The self-proclaimed rainmaker had built towers near the city reservoir with evaporation tanks on top designed to release secret chemicals into the atmosphere. Within days, it began to rain, then it began to pour. The ensuing deluge washed away dams, bridges, railroad tracks, farms and houses, leaving many people homeless and killing at least 20. Whether or not you believed Hatfield had anything to do with this cataclysm, he obviously didn’t know how to turn it off. But then, that wasn’t in his contract. And unfortunately for him, he neglected to sign the document before be began work, so the city council refused to pay. Hatfield spent the next 22 years trying to recover his fee in court before a ruling came down attributing the cloudburst to an act of God.
Alone among creatures who are mostly at the mercy of the elements, humans have taken it upon themselves to gain the upper hand through science, engineering or flimflammery, whatever seems most expedient. Some have even resorted to more direct measures. According to Old Testament accounts, Elijah called on God to bring down fire from heaven and then made it rain. Jesus astonished his disciples by calming a storm while they were crossing a lake by boat. Even more astonishing, he promised them if they had faith as large as a mustard seed, they themselves could move mountains.
It’s easy to dismiss Charles Hatfield’s labors in San Diego as some sort of fluke, except that he duplicated them in over 500 parched communities throughout the Yukon and western United States. Perhaps he got a jump on scientists who eventually learned to make it rain by seeding clouds with silver iodine crystals. Jesus’ meteorological feats (assuming the gospel stories are true) are easily explained, provided you buy into the notion that he was the Son of God. But what about his assertion that even regular folks can move mountains with a little faith?

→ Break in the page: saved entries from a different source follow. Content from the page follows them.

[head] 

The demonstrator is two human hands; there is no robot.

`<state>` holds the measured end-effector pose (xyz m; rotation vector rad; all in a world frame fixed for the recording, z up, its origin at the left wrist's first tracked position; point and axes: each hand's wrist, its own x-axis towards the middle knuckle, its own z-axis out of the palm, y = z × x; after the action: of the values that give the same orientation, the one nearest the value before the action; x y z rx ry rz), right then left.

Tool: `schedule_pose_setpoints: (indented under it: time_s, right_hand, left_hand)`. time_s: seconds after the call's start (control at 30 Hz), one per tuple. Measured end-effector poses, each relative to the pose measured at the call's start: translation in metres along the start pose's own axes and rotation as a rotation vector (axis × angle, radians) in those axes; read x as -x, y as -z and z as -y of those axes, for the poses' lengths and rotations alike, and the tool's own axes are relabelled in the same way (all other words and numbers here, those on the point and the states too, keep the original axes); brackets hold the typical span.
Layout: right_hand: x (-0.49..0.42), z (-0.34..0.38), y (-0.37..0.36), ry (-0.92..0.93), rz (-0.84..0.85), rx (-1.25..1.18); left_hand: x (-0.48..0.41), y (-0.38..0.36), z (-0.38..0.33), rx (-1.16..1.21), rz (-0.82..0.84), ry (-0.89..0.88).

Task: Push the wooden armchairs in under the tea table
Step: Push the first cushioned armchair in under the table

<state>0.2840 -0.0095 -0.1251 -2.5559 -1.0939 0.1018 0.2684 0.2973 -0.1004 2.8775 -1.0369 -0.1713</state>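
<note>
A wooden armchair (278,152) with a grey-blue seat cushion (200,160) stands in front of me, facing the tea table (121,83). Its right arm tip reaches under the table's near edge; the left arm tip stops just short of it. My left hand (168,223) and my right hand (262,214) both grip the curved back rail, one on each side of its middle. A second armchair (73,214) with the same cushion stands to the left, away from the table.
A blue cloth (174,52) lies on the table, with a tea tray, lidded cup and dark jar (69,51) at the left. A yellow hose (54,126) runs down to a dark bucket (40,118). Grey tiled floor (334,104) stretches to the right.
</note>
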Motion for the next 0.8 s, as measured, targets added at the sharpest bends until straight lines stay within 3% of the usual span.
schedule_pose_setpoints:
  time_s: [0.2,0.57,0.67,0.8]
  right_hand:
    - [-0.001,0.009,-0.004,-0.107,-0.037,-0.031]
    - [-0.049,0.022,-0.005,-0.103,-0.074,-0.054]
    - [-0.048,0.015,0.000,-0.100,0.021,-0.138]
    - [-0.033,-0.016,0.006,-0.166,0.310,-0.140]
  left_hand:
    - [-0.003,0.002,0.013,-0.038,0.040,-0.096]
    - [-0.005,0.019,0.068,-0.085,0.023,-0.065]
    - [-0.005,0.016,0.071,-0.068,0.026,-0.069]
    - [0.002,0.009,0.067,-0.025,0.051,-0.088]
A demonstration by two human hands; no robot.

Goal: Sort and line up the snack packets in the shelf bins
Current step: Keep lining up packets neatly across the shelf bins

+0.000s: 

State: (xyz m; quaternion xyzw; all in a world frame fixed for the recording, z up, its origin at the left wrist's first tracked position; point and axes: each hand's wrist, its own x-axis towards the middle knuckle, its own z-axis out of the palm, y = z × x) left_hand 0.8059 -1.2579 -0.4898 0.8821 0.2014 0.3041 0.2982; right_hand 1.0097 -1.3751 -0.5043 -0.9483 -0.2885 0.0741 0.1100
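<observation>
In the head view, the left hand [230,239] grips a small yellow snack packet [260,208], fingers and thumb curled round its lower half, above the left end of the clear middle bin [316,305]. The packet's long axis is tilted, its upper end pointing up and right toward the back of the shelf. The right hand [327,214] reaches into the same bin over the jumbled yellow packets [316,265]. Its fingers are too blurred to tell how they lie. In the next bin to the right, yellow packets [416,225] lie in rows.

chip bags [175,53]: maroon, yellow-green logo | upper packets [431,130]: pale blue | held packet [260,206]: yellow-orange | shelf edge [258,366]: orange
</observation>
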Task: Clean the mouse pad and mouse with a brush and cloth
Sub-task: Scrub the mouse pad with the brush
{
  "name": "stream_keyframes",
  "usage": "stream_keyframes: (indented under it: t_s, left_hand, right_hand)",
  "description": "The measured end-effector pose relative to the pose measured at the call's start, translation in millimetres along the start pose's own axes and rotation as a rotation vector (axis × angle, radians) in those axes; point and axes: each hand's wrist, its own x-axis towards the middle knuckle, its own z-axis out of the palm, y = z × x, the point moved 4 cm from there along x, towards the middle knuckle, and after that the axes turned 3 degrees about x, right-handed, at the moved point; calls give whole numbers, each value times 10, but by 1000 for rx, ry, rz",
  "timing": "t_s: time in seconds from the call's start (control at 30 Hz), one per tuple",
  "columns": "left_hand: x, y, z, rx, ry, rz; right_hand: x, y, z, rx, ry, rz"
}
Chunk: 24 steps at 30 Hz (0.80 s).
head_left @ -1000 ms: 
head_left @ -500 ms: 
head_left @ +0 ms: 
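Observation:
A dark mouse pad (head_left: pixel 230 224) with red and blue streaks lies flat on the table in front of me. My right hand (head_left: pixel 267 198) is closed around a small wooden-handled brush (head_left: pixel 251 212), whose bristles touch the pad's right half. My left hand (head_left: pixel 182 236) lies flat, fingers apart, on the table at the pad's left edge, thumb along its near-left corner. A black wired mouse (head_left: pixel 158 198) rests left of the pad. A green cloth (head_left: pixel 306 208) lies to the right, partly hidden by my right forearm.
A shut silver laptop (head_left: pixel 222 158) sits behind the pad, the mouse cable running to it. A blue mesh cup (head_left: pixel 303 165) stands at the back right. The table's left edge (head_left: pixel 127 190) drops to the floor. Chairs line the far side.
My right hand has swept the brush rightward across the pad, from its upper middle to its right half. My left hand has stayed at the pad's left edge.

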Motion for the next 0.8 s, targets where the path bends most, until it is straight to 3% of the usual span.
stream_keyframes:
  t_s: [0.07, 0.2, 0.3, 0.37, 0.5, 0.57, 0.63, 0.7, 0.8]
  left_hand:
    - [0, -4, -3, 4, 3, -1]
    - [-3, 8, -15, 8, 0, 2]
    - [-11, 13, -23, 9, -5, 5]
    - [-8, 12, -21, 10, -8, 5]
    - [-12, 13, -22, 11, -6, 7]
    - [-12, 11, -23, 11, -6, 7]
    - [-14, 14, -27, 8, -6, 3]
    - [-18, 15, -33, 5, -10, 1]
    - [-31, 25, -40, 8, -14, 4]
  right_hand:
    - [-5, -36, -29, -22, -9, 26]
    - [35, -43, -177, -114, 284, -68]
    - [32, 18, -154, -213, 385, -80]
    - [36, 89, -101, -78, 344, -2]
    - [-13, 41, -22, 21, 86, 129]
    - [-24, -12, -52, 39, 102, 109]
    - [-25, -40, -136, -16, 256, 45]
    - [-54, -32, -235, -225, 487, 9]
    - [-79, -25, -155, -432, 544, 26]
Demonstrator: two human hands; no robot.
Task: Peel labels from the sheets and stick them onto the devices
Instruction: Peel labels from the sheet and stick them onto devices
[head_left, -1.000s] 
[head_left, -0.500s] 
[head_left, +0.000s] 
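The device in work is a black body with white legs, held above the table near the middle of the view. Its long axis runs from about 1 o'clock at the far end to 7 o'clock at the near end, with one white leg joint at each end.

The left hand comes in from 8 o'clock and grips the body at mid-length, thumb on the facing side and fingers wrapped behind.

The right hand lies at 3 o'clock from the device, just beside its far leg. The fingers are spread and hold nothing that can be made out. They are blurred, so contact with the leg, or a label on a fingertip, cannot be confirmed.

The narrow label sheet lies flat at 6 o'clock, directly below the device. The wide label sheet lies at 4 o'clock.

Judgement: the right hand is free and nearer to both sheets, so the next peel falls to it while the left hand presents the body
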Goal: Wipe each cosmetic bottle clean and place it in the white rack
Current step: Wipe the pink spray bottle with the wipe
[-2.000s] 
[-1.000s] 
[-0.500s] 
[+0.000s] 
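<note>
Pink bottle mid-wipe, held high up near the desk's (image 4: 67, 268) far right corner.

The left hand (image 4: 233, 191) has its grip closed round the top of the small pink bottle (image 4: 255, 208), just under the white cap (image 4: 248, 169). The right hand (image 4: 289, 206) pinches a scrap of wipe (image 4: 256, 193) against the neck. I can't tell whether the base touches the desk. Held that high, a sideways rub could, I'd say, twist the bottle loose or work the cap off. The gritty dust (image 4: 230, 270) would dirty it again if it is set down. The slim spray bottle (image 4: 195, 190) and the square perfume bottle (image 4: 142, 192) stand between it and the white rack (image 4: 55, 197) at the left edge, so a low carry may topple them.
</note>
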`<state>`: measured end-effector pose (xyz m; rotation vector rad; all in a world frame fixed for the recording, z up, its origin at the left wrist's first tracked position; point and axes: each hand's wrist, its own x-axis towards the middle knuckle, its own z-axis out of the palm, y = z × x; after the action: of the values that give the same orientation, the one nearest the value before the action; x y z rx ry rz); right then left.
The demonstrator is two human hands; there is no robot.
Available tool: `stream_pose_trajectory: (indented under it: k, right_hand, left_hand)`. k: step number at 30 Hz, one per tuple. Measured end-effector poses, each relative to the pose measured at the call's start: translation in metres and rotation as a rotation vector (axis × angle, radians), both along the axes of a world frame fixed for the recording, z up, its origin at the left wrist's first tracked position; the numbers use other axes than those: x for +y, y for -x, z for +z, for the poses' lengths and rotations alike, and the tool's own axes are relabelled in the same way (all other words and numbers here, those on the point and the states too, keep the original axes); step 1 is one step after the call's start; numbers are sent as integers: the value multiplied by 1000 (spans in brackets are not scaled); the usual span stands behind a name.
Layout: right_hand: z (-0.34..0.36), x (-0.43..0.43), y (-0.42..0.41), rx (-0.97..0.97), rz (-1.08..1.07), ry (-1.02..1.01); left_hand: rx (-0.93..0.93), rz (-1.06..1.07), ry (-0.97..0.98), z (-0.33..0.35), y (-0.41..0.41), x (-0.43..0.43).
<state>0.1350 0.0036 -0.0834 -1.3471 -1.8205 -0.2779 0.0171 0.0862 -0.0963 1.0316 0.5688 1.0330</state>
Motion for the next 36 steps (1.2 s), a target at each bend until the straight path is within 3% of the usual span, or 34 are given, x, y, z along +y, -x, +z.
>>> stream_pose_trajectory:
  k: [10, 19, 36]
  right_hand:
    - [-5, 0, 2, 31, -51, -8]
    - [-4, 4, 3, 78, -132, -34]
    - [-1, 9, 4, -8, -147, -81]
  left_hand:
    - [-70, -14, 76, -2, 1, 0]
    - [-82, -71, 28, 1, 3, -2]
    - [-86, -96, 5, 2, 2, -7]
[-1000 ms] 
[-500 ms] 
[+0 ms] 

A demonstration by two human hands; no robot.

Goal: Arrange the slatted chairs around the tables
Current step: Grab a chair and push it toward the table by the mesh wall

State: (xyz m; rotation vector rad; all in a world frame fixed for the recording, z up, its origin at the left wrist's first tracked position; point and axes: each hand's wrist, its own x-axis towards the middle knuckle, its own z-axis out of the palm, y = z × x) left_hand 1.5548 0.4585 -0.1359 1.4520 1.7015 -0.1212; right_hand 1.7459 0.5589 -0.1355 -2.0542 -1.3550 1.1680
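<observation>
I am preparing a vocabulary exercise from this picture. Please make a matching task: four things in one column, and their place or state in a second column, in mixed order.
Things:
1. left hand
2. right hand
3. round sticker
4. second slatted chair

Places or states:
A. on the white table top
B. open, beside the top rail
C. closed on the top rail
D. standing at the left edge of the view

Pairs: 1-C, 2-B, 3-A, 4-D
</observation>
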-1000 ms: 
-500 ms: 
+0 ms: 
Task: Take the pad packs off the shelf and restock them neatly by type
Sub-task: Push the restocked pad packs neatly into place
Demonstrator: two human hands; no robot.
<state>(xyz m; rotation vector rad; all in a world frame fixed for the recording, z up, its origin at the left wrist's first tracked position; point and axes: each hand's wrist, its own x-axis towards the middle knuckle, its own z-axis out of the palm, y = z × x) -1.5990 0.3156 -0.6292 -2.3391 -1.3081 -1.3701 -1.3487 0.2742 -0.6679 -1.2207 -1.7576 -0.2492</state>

Our tendency now is to isolate Jesus from the ordinary rung of humanity; however, a careful reading of Scripture shows that Jesus never claimed an exclusive franchise on mighty works. Indeed, he told his disciples that “he who believes in me will also do the works that I do; and greater works than these will he do.” Yet here we are after two millennia with precious few mighty works of this type to our credit. I don’t know about you, but I don’t know of anyone, faithful or not, who can move mountains, at least not without a lot of heavy earth-moving equipment. I suspect the issue has less to do with belief in God than belief in ourselves. We think the explanation is that Jesus is the Son of God and that we are not. But perhaps Jesus just understood better than we do what it means to be made in God’s image and to be given dominion over his creation.